Growing Vegetables in a Container Garden – Why Your Small Space is Perfect For It

Growing Vegetables in a Container Garden – Why Your Small Space is Perfect For It

Growing Vegetables in a Container Garden - Why Your Small Space is Perfect For It

Many people want to grow their own vegetables but believe that in order to do so they require a lot of space. Traditionally vegetables were grown in gardens where there was plenty of space.

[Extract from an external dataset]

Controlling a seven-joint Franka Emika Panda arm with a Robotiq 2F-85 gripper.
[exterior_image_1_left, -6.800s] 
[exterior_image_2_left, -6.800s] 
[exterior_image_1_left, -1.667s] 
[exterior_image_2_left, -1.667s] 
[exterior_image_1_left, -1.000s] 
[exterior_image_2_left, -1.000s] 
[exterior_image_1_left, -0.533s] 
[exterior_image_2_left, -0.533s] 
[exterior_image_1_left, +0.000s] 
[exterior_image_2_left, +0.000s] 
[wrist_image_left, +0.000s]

However large gardens, may not be an option depending on your yard size. Some areas may have a community garden where you can purchase a plot, but those sell out quickly and cost a lot depending on the city. But this shouldn’t put you off if you want to try growing vegetables. There are many very good reasons for home growing vegetables even if you have a small space:

  • they taste better and being fresher will have greater nutrient content
  • you can plant whatever variety you wish, not just the commercially profitable types supermarkets sell
  • the exercise is good for you
  • it’s cheaper, especially if you preserve your produce and save seeds
  • it connects you to the ‘cycles of nature’ and gets you outside in the fresh air; it’s fun.

If you don’t have the space for a traditional vegetable plot there is another possibility – grow your vegetables in containers. There are good reasons to grow in containers:

  • you can grow veg in very small spaces – many manufacturers produce ‘veg/potato/strawberry bags’
  • raised bed sets that can be used on cement/paving
  • ‘vertical veg gardens’ etc
  • you can control the growing environment better – protecting the plants from pests and weeds, controlling heat, water supply and soil conditions
  • they look attractive – especially pea and bean flowers
  • there is less work involved – you don’t have any digging to do, which is very useful if you have mobility problems or just don’t like digging clay soil or tilling.

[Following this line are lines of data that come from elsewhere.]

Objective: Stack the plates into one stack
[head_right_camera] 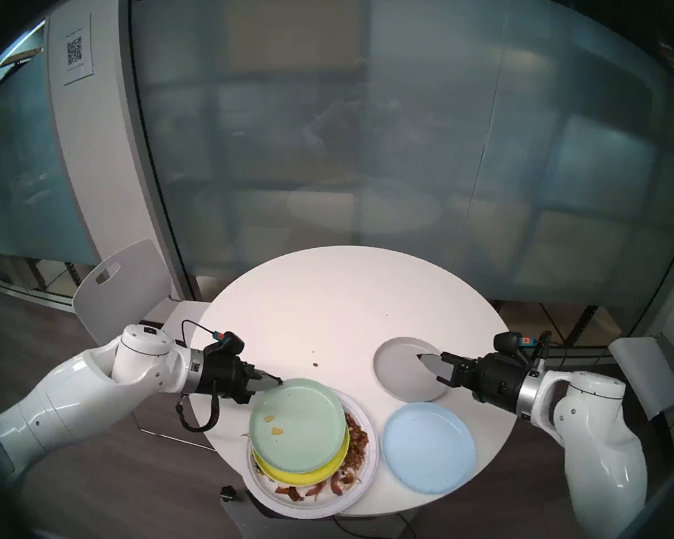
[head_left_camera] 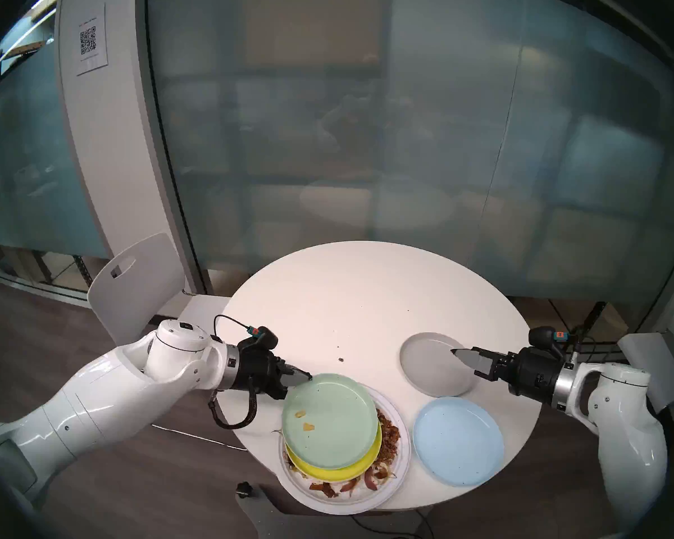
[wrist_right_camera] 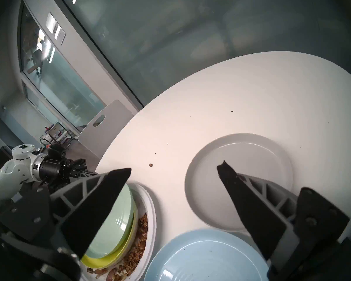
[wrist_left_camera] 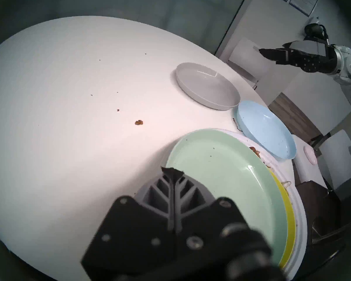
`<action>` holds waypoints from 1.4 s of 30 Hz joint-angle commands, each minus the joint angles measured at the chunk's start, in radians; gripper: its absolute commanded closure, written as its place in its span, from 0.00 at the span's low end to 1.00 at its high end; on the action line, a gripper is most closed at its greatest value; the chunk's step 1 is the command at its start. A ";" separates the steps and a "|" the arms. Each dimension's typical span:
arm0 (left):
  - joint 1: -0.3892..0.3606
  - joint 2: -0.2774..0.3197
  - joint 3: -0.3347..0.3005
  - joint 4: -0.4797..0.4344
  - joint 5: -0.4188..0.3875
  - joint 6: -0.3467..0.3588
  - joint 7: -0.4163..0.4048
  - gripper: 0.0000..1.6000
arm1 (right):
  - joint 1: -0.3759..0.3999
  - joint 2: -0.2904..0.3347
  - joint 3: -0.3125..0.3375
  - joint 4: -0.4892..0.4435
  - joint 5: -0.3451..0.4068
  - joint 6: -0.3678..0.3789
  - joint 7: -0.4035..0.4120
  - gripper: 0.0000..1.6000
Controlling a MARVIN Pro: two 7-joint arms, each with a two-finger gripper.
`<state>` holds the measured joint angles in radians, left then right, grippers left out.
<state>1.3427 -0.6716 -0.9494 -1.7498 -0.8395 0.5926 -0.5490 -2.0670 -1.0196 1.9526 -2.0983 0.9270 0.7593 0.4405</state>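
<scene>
Head views
Table (head_left_camera: 358, 293): round, white, a few crumbs (head_left_camera: 341, 359) on the bare middle.
Stack (head_left_camera: 339, 441): near front edge; mint plate (head_left_camera: 329, 415) on top, yellow plate (head_left_camera: 327, 468) under it, both on the large paper plate (head_left_camera: 399, 454) strewn with food scraps.
Grey plate (head_left_camera: 429, 367): flat on table, right of stack, apart from it.
Blue plate (head_left_camera: 458, 441): flat on table, just in front of the grey one.
Left gripper (head_left_camera: 306, 378): fingers pressed together, nothing between them; tips at the far-left rim of the mint plate, contact not clear.
Right gripper (head_left_camera: 460, 356): above the near-right part of the grey plate, holding nothing; spread not readable from here.

Left wrist view
Left gripper (wrist_left_camera: 172, 172): closed tight, empty; tip just beside the mint plate (wrist_left_camera: 227, 185) rim, over the table.
Yellow plate (wrist_left_camera: 288, 219): thin edge showing beyond the mint one.
Grey plate (wrist_left_camera: 207, 86) and blue plate (wrist_left_camera: 265, 128): further off, almost touching each other.
Right gripper (wrist_left_camera: 267, 52): in the air past the table edge.

Right wrist view
Right gripper (wrist_right_camera: 173, 169): fingers (wrist_right_camera: 101, 203) spread wide, empty.
Grey plate (wrist_right_camera: 239, 179): below, under the right-hand finger.
Blue plate (wrist_right_camera: 207, 256): nearest the camera, between the fingers.
Stack (wrist_right_camera: 130, 234): partly behind the left-hand finger.
</scene>
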 commanded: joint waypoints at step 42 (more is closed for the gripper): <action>-0.023 -0.004 -0.019 0.014 -0.009 -0.018 0.018 1.00 | 0.002 0.002 0.000 -0.015 0.000 0.000 0.000 0.00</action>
<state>1.3308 -0.6692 -0.9628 -1.7169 -0.8468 0.5819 -0.5262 -2.0670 -1.0196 1.9526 -2.0983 0.9270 0.7593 0.4405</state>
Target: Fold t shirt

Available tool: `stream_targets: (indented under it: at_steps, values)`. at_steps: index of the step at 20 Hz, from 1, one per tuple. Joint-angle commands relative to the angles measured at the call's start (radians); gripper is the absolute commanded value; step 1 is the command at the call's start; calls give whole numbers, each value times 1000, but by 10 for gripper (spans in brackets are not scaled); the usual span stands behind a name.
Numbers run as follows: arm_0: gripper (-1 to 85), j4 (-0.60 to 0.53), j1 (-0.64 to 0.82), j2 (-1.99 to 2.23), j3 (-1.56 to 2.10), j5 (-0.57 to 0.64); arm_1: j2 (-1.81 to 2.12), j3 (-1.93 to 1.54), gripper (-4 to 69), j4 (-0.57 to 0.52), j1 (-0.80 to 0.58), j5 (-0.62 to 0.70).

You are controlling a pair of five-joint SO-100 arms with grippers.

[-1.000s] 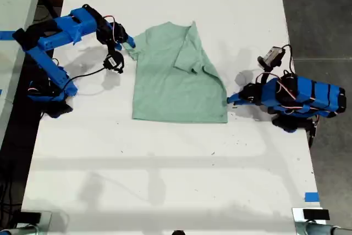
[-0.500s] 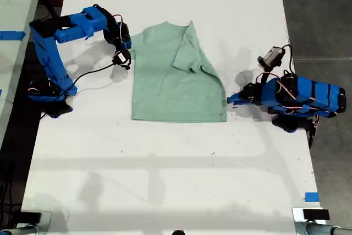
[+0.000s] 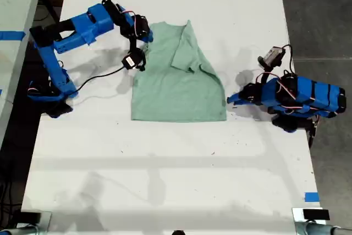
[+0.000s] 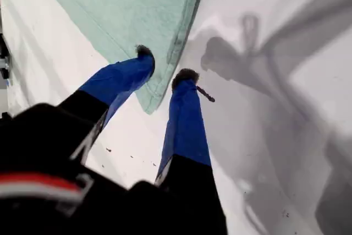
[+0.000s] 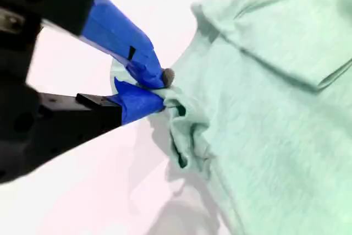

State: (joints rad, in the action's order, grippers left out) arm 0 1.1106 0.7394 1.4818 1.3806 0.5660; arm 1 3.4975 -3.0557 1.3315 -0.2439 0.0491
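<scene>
T shirt (image 3: 179, 81) half folded on the white table (image 3: 165, 180).
My second gripper (image 5: 159, 89) pinches its bunched sleeve edge; my first gripper (image 4: 164, 75) sits parted at a hem corner.

The tabletop (image 3: 165, 180) is bare below the shirt (image 3: 176, 89) in the exterior view, giving open passage across its full width. Above the shirt the tabletop is likewise open. On the exterior view's left, the second arm (image 3: 71, 28) and its cable (image 3: 99, 75) block access to the shirt's upper left edge. On the exterior view's right, the first end effector (image 3: 231, 100) sits just beside the shirt's lower right corner, with its arm (image 3: 300, 98) filling that tabletop edge.
</scene>
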Motion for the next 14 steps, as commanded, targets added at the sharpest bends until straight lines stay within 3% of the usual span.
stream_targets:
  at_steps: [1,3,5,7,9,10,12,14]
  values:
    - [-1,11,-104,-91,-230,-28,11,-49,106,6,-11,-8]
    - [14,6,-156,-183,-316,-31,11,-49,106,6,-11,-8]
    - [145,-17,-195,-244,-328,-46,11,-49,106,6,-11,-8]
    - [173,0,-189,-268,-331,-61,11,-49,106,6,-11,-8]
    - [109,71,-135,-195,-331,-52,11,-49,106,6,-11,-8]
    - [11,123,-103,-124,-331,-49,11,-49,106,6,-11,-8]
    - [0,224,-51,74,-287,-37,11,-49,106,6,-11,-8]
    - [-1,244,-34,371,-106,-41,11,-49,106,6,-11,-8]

Many vegetables are traditionally grown in the ground after being propagated in trays. However, they can just as easily be grown in a pot. It is possible to purchase varieties developed for growing in containers and smaller vegetable gardens, for example, Leek ‘Electra’ (which grows well as a garden vegetable, if you have the space). However, this isn’t necessary, unless you want a ‘dwarf’ variety, as many varieties will grow in containers if the container is big enough.

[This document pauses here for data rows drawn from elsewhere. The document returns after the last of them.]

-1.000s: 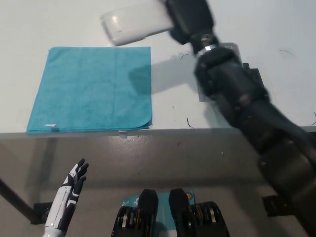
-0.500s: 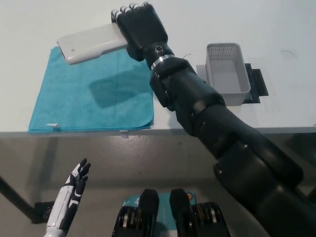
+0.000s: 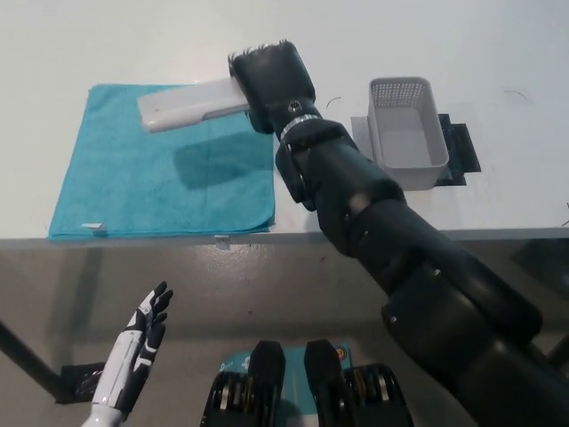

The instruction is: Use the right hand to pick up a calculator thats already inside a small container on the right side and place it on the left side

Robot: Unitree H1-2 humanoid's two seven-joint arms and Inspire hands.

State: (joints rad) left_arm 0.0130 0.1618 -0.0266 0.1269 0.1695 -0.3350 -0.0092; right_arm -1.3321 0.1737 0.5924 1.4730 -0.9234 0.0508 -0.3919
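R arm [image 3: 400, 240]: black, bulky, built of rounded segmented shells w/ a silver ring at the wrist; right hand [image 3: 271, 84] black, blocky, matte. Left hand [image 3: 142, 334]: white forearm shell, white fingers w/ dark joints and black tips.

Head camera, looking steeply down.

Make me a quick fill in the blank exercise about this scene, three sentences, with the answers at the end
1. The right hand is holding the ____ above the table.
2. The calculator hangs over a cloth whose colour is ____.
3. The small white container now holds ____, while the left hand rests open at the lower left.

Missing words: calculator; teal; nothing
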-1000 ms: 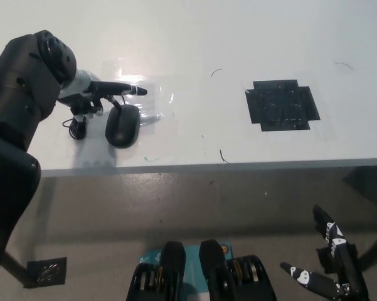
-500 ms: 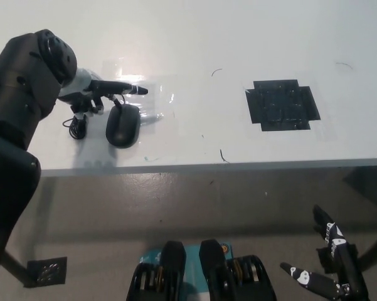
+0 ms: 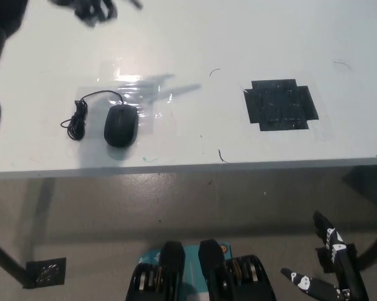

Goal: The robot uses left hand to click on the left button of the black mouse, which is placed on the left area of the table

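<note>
I have the white surface [image 3: 194, 37] filling the upper part of the head view, its near edge running across the middle of the picture with bare floor below. On the right half of it sits a black taped patch [image 3: 281, 105], well apart from anything I care about. The black mouse [image 3: 120, 125] lies on the left area, near the front edge, on a sheet of clear film, with its cord [image 3: 81, 113] looped just beside it on the left. My left hand [image 3: 91, 9] is a dark blur at the top left corner, far above and behind the mouse and touching nothing; I cannot tell whether its fingers are spread or curled. The right hand [image 3: 329, 266] hangs below the surface at the bottom right, fingers apart and empty. My worry is the long descent: from that far off, a fingertip could land on the mouse's back or right button instead of the left one. A hard or slanted press could skate the mouse on that slick film toward the edge. The loose cord could also snag a finger coming in from the left.
</note>
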### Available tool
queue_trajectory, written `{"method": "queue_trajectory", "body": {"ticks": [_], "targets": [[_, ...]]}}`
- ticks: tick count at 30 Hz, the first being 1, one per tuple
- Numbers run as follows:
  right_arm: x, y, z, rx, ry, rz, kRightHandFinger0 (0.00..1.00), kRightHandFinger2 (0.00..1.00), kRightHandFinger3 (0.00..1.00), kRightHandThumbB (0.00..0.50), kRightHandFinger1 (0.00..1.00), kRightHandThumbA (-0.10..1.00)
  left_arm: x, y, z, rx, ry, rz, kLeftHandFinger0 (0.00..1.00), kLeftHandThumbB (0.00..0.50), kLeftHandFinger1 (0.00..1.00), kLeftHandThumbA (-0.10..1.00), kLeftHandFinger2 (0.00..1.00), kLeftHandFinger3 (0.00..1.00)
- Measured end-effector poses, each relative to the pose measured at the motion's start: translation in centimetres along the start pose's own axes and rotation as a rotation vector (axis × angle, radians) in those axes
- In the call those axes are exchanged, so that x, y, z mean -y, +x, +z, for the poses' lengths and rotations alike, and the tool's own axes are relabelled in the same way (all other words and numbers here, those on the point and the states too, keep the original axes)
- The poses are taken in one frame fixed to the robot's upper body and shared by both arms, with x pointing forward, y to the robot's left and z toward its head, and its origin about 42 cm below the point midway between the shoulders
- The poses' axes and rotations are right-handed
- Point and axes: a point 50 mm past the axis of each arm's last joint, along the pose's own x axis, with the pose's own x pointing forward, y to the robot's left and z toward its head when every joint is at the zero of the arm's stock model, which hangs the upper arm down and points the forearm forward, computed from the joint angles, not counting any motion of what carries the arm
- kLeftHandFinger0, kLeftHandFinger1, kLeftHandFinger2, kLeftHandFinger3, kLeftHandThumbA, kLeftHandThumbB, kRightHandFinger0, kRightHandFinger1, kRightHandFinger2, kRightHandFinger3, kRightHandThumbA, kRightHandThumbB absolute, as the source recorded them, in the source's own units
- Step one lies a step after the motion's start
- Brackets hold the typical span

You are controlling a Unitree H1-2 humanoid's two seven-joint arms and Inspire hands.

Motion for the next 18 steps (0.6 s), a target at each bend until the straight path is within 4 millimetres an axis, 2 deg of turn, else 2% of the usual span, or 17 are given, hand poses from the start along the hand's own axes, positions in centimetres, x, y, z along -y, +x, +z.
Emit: {"method": "queue_trajectory", "body": {"ticks": [2,3,4,5,6,8,9,11,12,13,15,16,17,18], "targets": [[0.0,0.0,-0.1,-0.003,0.0,0.0,0.98,1.0,1.0,0.124,1.0,1.0,0.4,0.0,0.1,0.037,-0.001,0.005,0.0,0.269,0.0,1.0,0.08,1.0],[0.0,-0.1,-0.1,-0.006,0.0,0.0,0.98,1.0,1.0,0.125,1.0,1.0,1.4,0.4,-0.4,0.081,-0.013,0.004,0.0,0.282,0.0,1.0,0.01,1.0],[0.0,-0.1,-0.1,-0.006,0.0,0.0,0.98,1.0,1.0,0.133,1.0,1.0,1.4,0.4,-0.4,0.081,-0.013,0.004,0.0,0.275,0.0,1.0,0.0,1.0],[0.0,-0.2,-0.3,-0.011,0.001,0.001,0.97,1.0,1.0,0.136,1.0,1.0,2.9,1.0,-1.5,0.115,-0.028,-0.008,0.0,0.293,0.0,1.0,0.0,1.0],[0.0,-0.2,-0.3,-0.012,0.001,0.001,0.97,1.0,1.0,0.143,1.0,1.0,3.3,1.2,-1.9,0.12,-0.035,-0.013,0.0,0.306,0.0,1.0,0.0,1.0],[-0.1,-0.3,-0.5,-0.02,0.002,0.001,0.96,1.0,1.0,0.13,1.0,1.0,5.7,2.0,-3.9,0.152,-0.064,-0.029,0.0,0.348,0.0,1.0,0.0,1.0],[-0.1,-0.4,-0.6,-0.025,0.002,0.002,0.95,1.0,1.0,0.119,1.0,1.0,6.9,2.3,-4.8,0.164,-0.075,-0.037,0.0,0.33,0.0,1.0,0.0,1.0],[-0.1,-0.5,-0.8,-0.033,0.002,0.002,0.95,1.0,1.0,0.129,1.0,1.0,8.8,2.9,-6.2,0.175,-0.093,-0.051,0.0,0.297,0.0,1.0,0.0,1.0],[-0.1,-0.7,-1.0,-0.039,0.003,0.002,0.95,1.0,1.0,0.13,1.0,1.0,11.1,3.5,-7.7,0.183,-0.118,-0.073,0.0,0.294,0.0,1.0,0.0,1.0],[-0.2,-0.7,-1.0,-0.041,0.003,0.003,0.95,1.0,1.0,0.127,1.0,1.0,11.9,3.8,-8.3,0.183,-0.128,-0.083,0.0,0.258,0.0,1.0,0.0,1.0],[-0.2,-0.8,-1.1,-0.046,0.005,0.003,0.95,1.0,1.0,0.131,1.0,1.0,15.8,4.5,-10.5,0.196,-0.172,-0.112,0.0,0.365,0.0,1.0,0.0,1.0],[-0.3,-0.9,-1.2,-0.049,0.005,0.003,0.96,1.0,1.0,0.128,1.0,1.0,17.8,4.8,-11.7,0.196,-0.195,-0.13,0.0,0.435,0.05,1.0,0.24,1.0],[-0.3,-0.9,-1.3,-0.052,0.007,0.003,0.96,1.0,1.0,0.128,1.0,1.0,19.8,4.8,-12.7,0.205,-0.214,-0.14,0.0,0.425,0.05,1.0,0.3,1.0],[-0.3,-1.0,-1.3,-0.054,0.007,0.003,0.97,1.0,1.0,0.123,1.0,1.0,21.4,4.8,-13.5,0.208,-0.23,-0.151,0.0,0.478,0.17,1.0,0.52,1.0]]}}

You can grow lettuces in window boxes, tomatoes in hanging baskets, potatoes in old compost sacks, apple trees in large flower pots, climbing squash like zucchini around a tripod. With a bit of imagination, any space can be productive. Your container could be anything that is sufficient for the number of plants you are planning to grow and which appeals to you.

What do you do once you’ve got your seeds/plants and a suitable container?

The plants should be propagated according to the instructions provided on the packet and then planted out when they are the recommended size into your chosen pot.

If the container is free-standing, put it on a few bricks to help it drain properly. This prevents the plants from drowning. Add some broken crocks or broken-up polystyrene to the container for further drainage. Fill with good quality compost and add plant food, such as ‘fish, blood and bone’ or proprietary chemical fertilizer. If you are using a hanging basket, fill with compost and add fertilizer, but don’t bother with the crocks, it’ll make them too heavy.

Watch the plants and water regularly, protect from pests and frosts, weed if necessary, and in a few weeks (for salads) or months (most other vegetables) you will have a supply of fresh produce to feed yourself and your family.